The output is the lines below from the one with "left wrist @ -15" through the one with "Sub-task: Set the", both included, printed exactly and with no other line.

** SOURCE MATERIAL follows **

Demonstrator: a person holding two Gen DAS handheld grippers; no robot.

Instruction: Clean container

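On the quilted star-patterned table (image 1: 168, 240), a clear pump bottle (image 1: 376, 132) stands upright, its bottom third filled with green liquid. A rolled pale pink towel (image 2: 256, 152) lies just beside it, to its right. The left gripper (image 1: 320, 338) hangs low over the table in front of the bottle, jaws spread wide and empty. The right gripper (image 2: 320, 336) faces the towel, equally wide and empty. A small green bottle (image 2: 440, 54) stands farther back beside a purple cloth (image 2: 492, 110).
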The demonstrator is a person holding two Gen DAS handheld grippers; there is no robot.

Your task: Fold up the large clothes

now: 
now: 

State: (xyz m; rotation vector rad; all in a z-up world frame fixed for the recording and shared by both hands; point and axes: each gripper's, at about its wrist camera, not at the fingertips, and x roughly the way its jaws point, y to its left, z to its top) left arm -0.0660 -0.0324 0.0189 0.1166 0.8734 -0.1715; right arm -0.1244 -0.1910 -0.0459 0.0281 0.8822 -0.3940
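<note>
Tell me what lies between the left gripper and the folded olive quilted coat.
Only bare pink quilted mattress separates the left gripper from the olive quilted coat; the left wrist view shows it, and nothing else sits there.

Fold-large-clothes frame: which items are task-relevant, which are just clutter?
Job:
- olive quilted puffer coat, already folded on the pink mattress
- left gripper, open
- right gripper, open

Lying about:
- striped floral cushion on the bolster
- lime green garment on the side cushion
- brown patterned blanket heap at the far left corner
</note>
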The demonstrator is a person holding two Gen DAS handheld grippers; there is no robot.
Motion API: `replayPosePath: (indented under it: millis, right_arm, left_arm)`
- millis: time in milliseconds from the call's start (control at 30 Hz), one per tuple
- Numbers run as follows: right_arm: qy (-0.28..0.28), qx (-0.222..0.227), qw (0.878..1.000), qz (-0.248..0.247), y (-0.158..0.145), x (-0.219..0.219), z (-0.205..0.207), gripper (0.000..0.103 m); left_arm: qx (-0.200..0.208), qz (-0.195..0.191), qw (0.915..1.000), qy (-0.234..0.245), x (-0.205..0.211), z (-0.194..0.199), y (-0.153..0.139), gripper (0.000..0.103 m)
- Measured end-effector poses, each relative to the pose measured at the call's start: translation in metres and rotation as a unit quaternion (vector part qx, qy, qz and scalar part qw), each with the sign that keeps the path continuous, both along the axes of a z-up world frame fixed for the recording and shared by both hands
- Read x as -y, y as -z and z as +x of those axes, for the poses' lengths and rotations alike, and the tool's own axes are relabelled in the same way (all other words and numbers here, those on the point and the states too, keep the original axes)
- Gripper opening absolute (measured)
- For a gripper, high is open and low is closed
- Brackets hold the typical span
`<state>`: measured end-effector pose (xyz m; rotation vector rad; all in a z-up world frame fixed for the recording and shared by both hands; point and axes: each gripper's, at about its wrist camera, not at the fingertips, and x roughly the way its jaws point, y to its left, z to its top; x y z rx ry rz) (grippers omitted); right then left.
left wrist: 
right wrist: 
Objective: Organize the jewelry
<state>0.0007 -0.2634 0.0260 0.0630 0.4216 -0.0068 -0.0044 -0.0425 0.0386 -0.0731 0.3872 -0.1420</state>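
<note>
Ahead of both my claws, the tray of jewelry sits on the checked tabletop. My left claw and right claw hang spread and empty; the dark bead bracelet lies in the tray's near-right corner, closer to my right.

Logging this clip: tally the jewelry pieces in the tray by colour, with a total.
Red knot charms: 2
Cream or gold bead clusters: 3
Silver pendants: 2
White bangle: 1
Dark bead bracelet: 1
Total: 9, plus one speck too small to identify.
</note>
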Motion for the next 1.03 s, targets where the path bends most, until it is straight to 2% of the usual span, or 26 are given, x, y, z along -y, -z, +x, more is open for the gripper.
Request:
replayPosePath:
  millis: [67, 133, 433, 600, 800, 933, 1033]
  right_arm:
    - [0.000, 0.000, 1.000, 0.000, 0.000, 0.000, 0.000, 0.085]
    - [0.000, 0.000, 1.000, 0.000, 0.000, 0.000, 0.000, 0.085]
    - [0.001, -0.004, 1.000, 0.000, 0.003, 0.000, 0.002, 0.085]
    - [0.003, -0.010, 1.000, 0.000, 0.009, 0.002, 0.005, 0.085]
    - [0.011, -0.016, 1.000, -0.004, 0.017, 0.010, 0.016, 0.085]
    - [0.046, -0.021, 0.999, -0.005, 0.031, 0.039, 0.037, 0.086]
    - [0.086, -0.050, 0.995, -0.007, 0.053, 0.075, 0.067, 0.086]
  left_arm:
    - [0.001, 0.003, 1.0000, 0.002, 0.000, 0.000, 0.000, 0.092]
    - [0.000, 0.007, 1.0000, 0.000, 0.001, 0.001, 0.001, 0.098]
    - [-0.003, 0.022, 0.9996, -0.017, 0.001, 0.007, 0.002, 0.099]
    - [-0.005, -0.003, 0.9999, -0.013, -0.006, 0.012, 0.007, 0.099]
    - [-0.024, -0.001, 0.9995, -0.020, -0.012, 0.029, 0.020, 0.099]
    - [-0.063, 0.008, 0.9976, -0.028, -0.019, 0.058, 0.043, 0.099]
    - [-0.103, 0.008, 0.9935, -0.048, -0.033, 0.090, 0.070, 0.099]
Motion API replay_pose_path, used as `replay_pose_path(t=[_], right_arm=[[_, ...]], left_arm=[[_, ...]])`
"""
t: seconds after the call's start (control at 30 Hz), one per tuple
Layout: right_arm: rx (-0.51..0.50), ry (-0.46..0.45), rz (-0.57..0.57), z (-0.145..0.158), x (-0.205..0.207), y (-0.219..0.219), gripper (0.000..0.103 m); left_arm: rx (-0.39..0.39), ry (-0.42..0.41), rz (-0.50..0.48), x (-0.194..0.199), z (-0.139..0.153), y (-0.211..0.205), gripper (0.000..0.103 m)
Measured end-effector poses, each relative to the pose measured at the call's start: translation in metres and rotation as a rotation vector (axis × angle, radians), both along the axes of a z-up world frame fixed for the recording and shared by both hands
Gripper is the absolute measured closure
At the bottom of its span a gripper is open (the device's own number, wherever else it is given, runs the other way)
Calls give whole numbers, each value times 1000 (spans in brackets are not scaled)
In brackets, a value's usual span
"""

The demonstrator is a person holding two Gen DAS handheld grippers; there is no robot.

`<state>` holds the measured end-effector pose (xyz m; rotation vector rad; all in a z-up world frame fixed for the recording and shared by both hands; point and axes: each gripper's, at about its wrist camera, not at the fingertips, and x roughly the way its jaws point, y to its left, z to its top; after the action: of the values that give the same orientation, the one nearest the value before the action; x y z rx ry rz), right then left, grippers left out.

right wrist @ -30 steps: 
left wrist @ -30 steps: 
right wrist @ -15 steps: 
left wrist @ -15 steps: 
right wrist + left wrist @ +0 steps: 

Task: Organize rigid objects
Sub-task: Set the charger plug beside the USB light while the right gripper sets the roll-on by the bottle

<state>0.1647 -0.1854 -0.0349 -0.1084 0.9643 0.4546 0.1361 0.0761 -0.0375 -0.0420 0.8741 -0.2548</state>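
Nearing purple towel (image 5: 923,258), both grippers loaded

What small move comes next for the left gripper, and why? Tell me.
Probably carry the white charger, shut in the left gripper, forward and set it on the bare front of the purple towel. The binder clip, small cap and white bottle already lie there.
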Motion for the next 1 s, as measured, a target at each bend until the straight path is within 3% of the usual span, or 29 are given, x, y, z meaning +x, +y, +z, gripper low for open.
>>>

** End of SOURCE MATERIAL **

▶ [THE COMPLETED TASK]:
left wrist @ -15 steps: 
right wrist + left wrist @ +0 steps: 

Task: Organize rigid objects
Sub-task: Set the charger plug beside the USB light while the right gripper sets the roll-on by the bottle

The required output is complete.